And use the funding source the right way. Not as a verdict — 'sponsored, therefore false' is lazy, and it would discard a great deal of perfectly sound science. Use it as context for the design choices. A funding relationship doesn't tell you the result is wrong. It tells you which way to expect the small decisions to have leaned, and where to check whether they did. That is a far more useful instrument than indignation.

What this means

The reassuring story about conflicts of interest is that they are a problem of dishonesty, caught by honesty — declared, footnoted, and thereby handled. The truer story is that the most consequential influence is entirely compatible with integrity. It is spent early, in the open, on choices that look like methodology and quietly function as conclusions. The data, when it finally arrives, is clean. It was never the point of attack. The slide that declares the relationship is real and worth reading, but it tells you the least interesting thing — that money was in the room — and almost nothing about the only thing that matters, which is what the money did. To find that, stop reading the declaration and start reading the design.
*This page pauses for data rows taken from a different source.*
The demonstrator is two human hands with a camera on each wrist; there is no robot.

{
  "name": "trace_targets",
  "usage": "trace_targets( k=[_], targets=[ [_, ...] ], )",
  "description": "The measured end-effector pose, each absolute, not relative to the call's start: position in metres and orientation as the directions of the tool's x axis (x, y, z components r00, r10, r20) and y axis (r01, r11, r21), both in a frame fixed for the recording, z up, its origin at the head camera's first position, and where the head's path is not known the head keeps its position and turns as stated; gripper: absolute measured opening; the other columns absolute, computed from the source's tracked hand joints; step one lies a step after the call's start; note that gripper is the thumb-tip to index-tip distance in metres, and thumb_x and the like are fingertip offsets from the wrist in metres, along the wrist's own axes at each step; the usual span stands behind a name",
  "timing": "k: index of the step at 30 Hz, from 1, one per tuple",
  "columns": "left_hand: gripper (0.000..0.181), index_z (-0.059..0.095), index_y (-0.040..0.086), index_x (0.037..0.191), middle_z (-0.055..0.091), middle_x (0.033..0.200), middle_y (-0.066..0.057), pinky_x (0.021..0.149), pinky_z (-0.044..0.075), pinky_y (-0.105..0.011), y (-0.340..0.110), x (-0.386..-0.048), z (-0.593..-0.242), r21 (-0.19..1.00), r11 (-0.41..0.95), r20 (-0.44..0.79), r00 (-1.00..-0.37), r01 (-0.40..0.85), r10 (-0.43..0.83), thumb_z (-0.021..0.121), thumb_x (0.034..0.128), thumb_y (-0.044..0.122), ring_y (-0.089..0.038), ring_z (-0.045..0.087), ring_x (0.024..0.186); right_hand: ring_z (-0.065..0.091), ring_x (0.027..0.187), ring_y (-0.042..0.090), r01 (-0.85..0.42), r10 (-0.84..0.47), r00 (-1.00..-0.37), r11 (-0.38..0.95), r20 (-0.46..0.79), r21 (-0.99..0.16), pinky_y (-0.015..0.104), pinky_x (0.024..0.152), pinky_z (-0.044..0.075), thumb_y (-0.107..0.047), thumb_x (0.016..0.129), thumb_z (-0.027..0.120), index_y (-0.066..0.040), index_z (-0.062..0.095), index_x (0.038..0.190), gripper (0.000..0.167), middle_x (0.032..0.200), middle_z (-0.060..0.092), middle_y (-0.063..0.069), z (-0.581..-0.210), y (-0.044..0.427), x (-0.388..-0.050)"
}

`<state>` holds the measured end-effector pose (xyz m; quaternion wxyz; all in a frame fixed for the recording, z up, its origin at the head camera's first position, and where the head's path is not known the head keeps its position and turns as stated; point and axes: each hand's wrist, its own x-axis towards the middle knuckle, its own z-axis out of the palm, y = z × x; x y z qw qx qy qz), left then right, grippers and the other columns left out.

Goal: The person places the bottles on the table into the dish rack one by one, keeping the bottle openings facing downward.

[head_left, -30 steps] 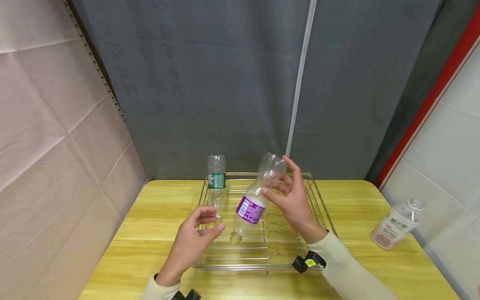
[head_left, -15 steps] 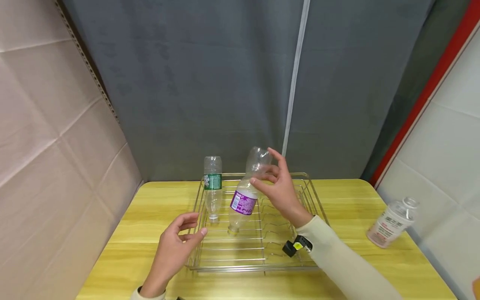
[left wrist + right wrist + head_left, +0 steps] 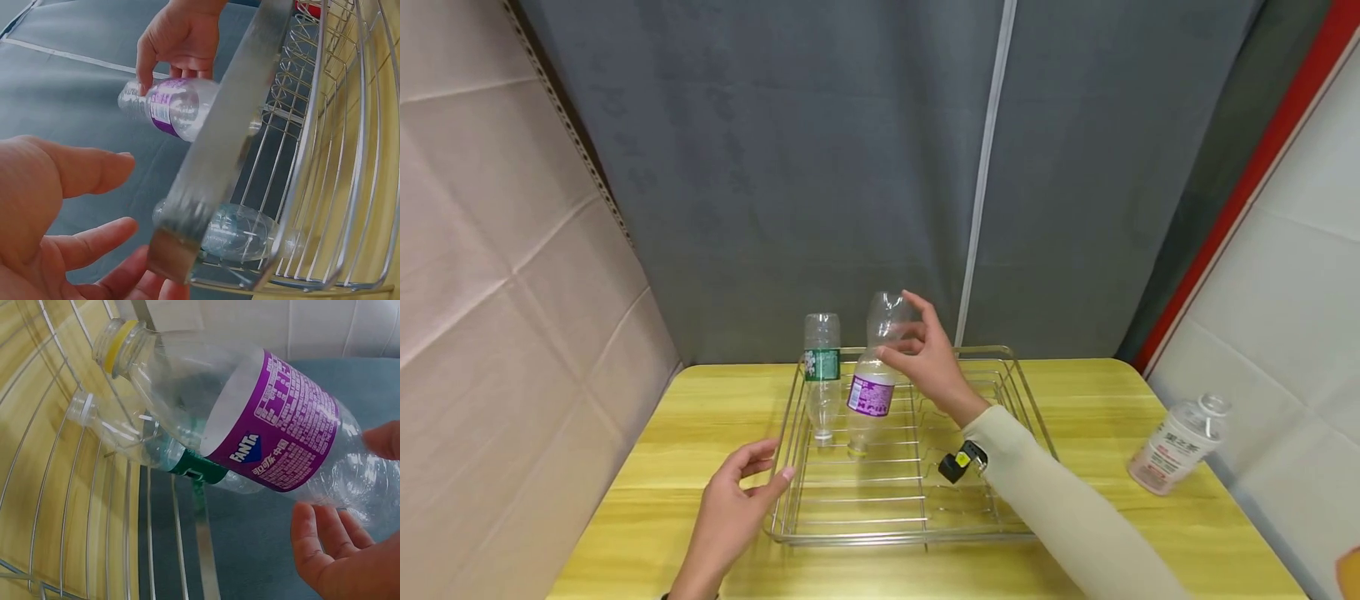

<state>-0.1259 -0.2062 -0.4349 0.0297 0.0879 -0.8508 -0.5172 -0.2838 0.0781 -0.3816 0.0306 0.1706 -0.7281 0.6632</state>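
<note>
My right hand (image 3: 934, 363) holds a clear plastic bottle with a purple Fanta label (image 3: 870, 395), thumb and fingers round its base end. The bottle is upside down and slightly tilted, its yellow-ringed neck down by the rack wires; whether it touches them I cannot tell. Just to its left, a clear bottle with a green label (image 3: 822, 364) stands neck down in the wire rack (image 3: 859, 533). My left hand (image 3: 730, 500) is at the rack's left side with fingers spread. In the left wrist view its fingertips come right up to the rack's flat metal rim (image 3: 212, 150).
A clear bottle with a white label (image 3: 1176, 446) leans on the right of the wooden table (image 3: 1120, 508). A grey curtain (image 3: 820, 167) hangs behind, with pale panels (image 3: 512, 250) at the sides. Wavy wire dividers line the rack's right part.
My right hand has moved the Fanta bottle left, towards the green-labelled one, and turned it more upright. My left hand has drawn back left and nearer, to the rack's side.
</note>
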Motion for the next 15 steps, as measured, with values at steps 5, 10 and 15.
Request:
trace_targets(
  k=[5,10,15],
  targets=[
    [0.056,0.061,0.020,0.146,0.061,0.149,-0.008,0.096,0.060,-0.032,-0.208,-0.123,-0.439,0.884,0.455,-0.031,-0.985,-0.107,-0.172,0.080,0.0962,0.039,-0.027,0.061,0.131,0.069,0.116,0.030,-0.276,-0.213,-0.944,0.094,0.251,-0.957,0.045,0.095,0.063,-0.016,0.092,0.083,-0.047,0.030,0.162,0.093,0.135,0.061,0.012,-0.387,0.067,-0.297],
    [0.054,0.060,0.019,0.148,0.060,0.148,-0.010,0.094,0.062,-0.040,-0.212,-0.118,-0.443,0.877,0.466,-0.051,-0.986,-0.120,-0.160,0.078,0.0979,0.030,-0.031,0.062,0.131,0.070,0.115,0.029,-0.272,-0.213,-0.948,0.166,0.235,-0.948,0.044,0.092,0.064,-0.020,0.091,0.084,-0.051,0.031,0.161,0.093,0.132,0.062,0.008,-0.393,0.053,-0.310],
    [0.057,0.058,0.021,0.149,0.060,0.147,-0.011,0.085,0.059,-0.029,-0.218,-0.116,-0.448,0.883,0.451,-0.072,-0.988,-0.126,-0.136,0.079,0.0972,0.028,-0.031,0.063,0.131,0.071,0.114,0.029,-0.267,-0.202,-0.953,0.219,0.225,-0.938,0.043,0.090,0.065,-0.019,0.091,0.085,-0.049,0.031,0.162,0.094,0.131,0.063,0.009,-0.400,0.044,-0.320]
  ],
)
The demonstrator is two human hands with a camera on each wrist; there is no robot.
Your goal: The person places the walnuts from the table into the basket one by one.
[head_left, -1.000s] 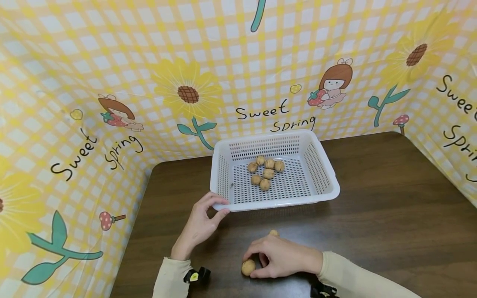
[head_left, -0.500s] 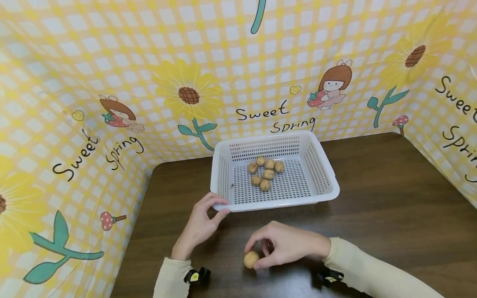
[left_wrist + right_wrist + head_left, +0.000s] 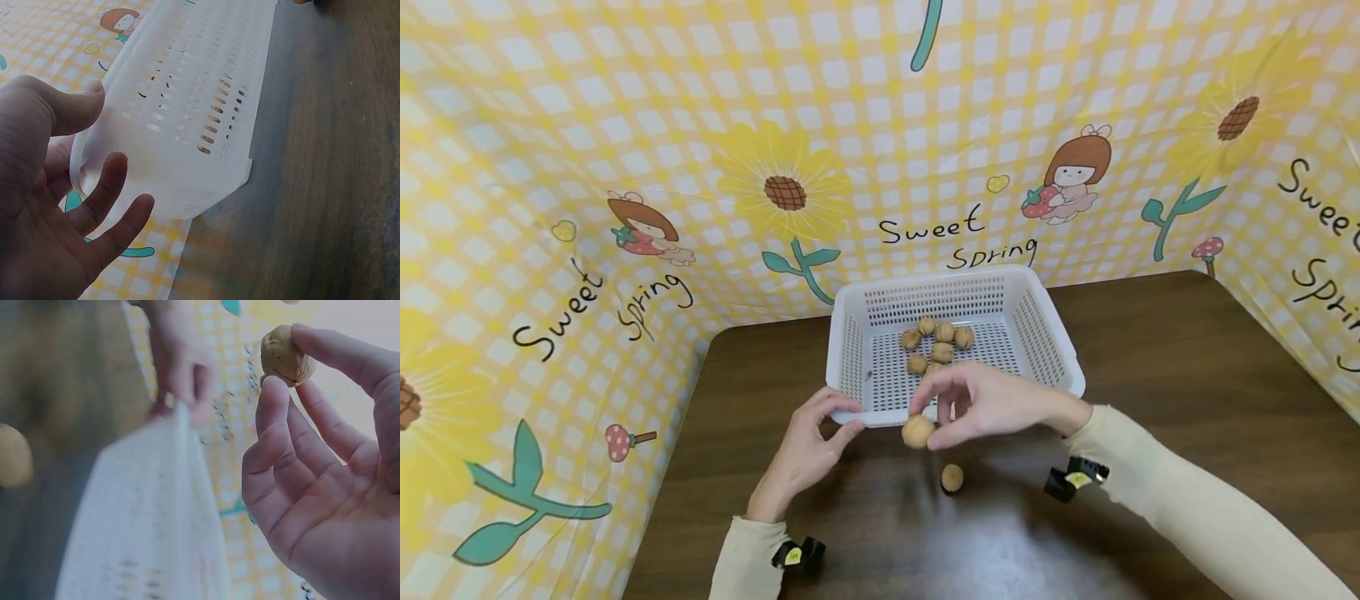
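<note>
A white perforated basket (image 3: 1049,333) stands on the table with several walnuts (image 3: 942,353) on its floor. The left hand (image 3: 805,446) pinches the basket's near left corner, thumb on one side of the rim and fingers on the other, as the left wrist view shows of the basket wall (image 3: 181,112). Held between thumb and fingertips of the right hand (image 3: 992,404) is one walnut (image 3: 917,432), just in front of the basket's near rim. In the right wrist view that walnut (image 3: 284,356) is gripped at the fingertips. Part of the basket is hidden behind the right hand.
A single walnut (image 3: 952,477) lies on the dark wooden table (image 3: 1187,400), in front of the basket. Yellow checked cloth (image 3: 880,125) with printed flowers and words hangs behind and at both sides of the table.
The right hand has lifted a walnut from the table and carried it forward to the basket's near rim. This uncovers the other walnut on the table. The left hand stays on the corner.
</note>
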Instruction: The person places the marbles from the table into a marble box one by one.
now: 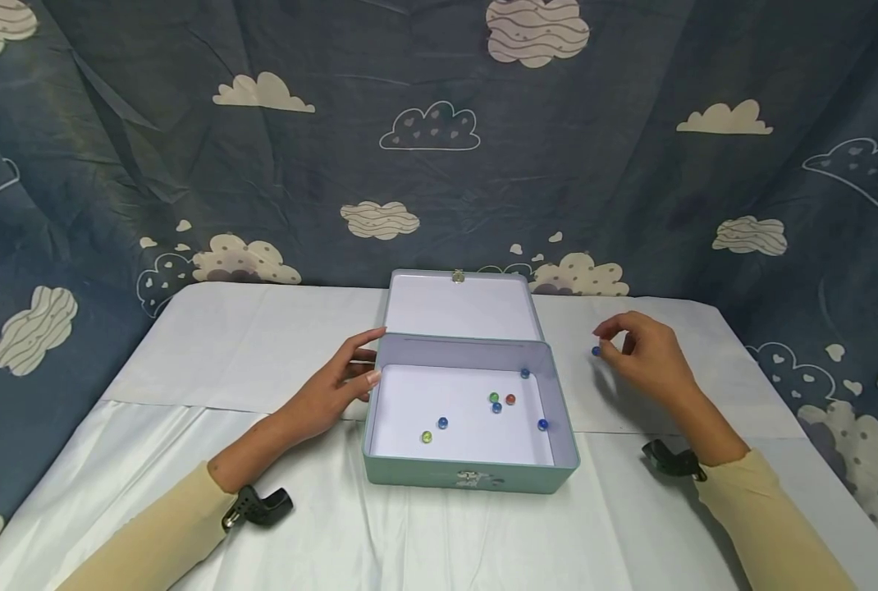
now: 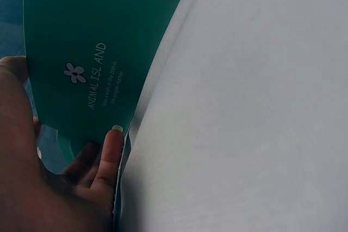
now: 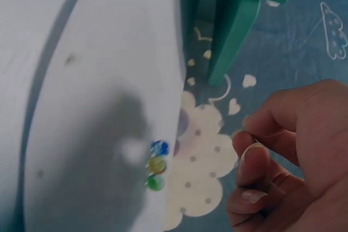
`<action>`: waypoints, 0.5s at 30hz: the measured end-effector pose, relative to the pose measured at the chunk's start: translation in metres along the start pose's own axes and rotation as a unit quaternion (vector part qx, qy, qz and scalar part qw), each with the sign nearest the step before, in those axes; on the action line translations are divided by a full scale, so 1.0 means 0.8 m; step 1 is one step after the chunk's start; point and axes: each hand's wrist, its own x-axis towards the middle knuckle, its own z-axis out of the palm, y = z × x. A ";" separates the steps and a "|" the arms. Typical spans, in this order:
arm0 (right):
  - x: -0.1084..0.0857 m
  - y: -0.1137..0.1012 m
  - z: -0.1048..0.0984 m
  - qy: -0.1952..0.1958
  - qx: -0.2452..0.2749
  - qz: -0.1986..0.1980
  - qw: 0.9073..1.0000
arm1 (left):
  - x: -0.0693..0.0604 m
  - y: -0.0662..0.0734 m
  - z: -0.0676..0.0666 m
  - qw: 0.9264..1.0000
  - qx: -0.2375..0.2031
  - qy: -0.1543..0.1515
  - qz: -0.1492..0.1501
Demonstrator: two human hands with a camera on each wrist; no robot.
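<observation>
A green tin box (image 1: pixel 476 476) with a pale inside stands with its lid (image 1: pixel 463 305) tipped back. Several glass marbles lie inside, among them a red marble (image 1: pixel 510 400), a green marble (image 1: pixel 494 397) and a yellow marble (image 1: pixel 427 437). My left hand (image 1: pixel 328 390) rests against the box's left side, fingers extended. To the right of the box, my right hand (image 1: pixel 646 349) hovers above the cloth with bent fingers, thumb and index close together, nothing visible between them. Near its fingertips is a blue marble (image 3: pixel 160 148), in a row with a yellow marble (image 3: pixel 156 164) and a green marble (image 3: pixel 154 182).
White cloth (image 1: pixel 276 468) covers the table under the box. Behind the table hangs a dark blue cloud-print curtain (image 1: pixel 321 176). Each wrist carries a black camera mount (image 1: pixel 258 507). The raised lid stands between the box and the curtain.
</observation>
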 end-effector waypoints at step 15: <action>0.003 0.028 0.018 -0.076 -0.037 0.035 0.996 | 0.000 0.000 0.000 1.000 -0.003 -0.002 0.003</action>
That's where it went.

Key Takeaways

  • The keyboard-villain model of conflict — falsified data — is mostly wrong, and its wrongness is protective: it points scrutiny at fraud while real influence operates legitimately, upstream, at the design stage.
  • Comparator, dose, endpoint, and population are chosen before any data exists, and each can pre-select the answer while remaining a defensible methodological choice with nothing hidden to find.
  • A second layer of influence is selective visibility — the duller sibling study that was never published, the single signal sliced into several papers, the review article that frames a field — none of it requiring a single dishonest claim.
  • Disclosure reveals that a relationship exists, not what it shaped; it can paradoxically increase trust in the conflicted claim, and most conflicted authors sincerely believe their conclusions.
  • The reader's defence is structural: ask who chose the question, comparator, and endpoint; search for the unpublished siblings of any positive trial; and treat the funding source as context for design choices, never as an ad hominem dismissal.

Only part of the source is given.